--- WORK ORDER ---
Go through the data below and repeat it exactly, skipping each picture.

--- DATA SECTION ---
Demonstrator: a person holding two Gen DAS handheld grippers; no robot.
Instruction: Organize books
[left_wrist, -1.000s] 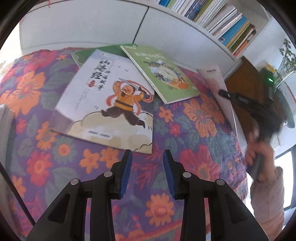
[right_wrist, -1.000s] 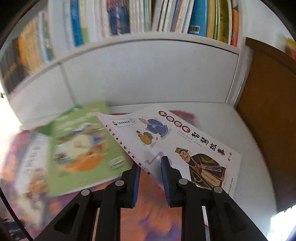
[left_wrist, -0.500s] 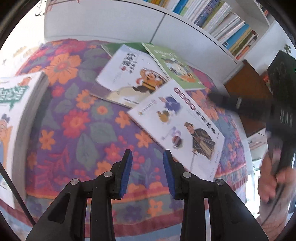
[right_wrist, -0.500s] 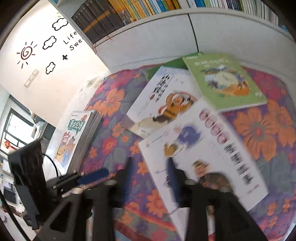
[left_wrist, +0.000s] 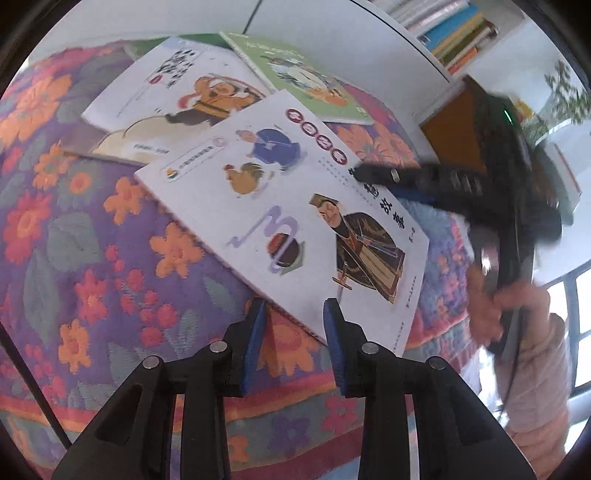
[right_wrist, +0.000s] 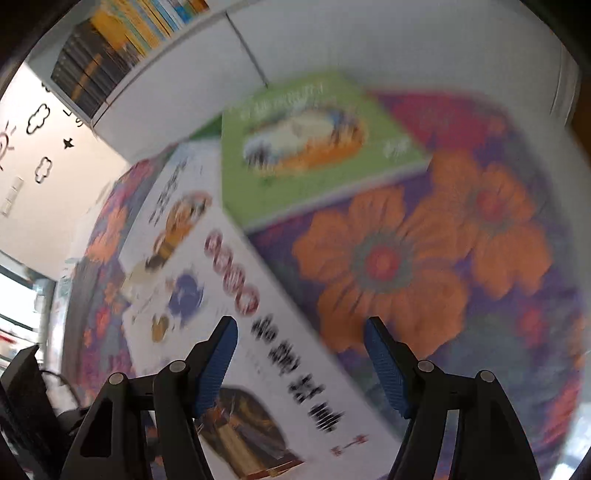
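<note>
Right gripper (right_wrist: 301, 363): the jaws have just been opening and are seen spread wide above the white storybook (left_wrist: 295, 206), with the book's right edge and the flowered cloth (left_wrist: 85, 236) showing in the gap between the blue pads (right_wrist: 218, 360); nothing is gripped. In the left wrist view the same gripper (left_wrist: 373, 173) is blurred, its tips over the book's right margin; whether they touch the cover cannot be told. Left gripper (left_wrist: 293, 341): the jaws are held narrow, with a clear gap between the blue pads and nothing in it; the tips lie just beside the near edge of the white storybook, and contact cannot be judged.

The white storybook is laid flat and askew on the flowered cloth near the table's front edge. Its far corner overlaps a second white book with an orange-robed figure (left_wrist: 177, 96). A green book (left_wrist: 299, 77) is lying beyond these, partly over the second white book. A white shelf unit (left_wrist: 332, 33) is seen behind the table, with rows of upright books (left_wrist: 458, 33) on it. A person's hand (left_wrist: 506, 306) and pale sleeve are seen at the right, holding the right gripper's handle.
</note>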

--- SOLUTION TO THE EXERCISE ---
Demonstrator: a person holding two Gen DAS handheld grippers; no robot.
Instruction: Organize books
[left_wrist, -1.000s] 
[right_wrist, -1.000s] 
[left_wrist, -0.500s] 
[right_wrist, -0.500s] 
[left_wrist, +0.000s] 
[right_wrist, +0.000s] 
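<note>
Right gripper (right_wrist: 301, 363): the jaws have just been opening and are seen spread wide above the white storybook (left_wrist: 295, 206), with the book's right edge and the flowered cloth (left_wrist: 85, 236) showing in the gap between the blue pads (right_wrist: 218, 360); nothing is gripped. In the left wrist view the same gripper (left_wrist: 373, 173) is blurred, its tips over the book's right margin; whether they touch the cover cannot be told. Left gripper (left_wrist: 293, 341): the jaws are held narrow, with a clear gap between the blue pads and nothing in it; the tips lie just beside the near edge of the white storybook, and contact cannot be judged.

The white storybook is laid flat and askew on the flowered cloth near the table's front edge. Its far corner overlaps a second white book with an orange-robed figure (left_wrist: 177, 96). A green book (left_wrist: 299, 77) is lying beyond these, partly over the second white book. A white shelf unit (left_wrist: 332, 33) is seen behind the table, with rows of upright books (left_wrist: 458, 33) on it. A person's hand (left_wrist: 506, 306) and pale sleeve are seen at the right, holding the right gripper's handle.
</note>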

Nothing more is needed for this answer.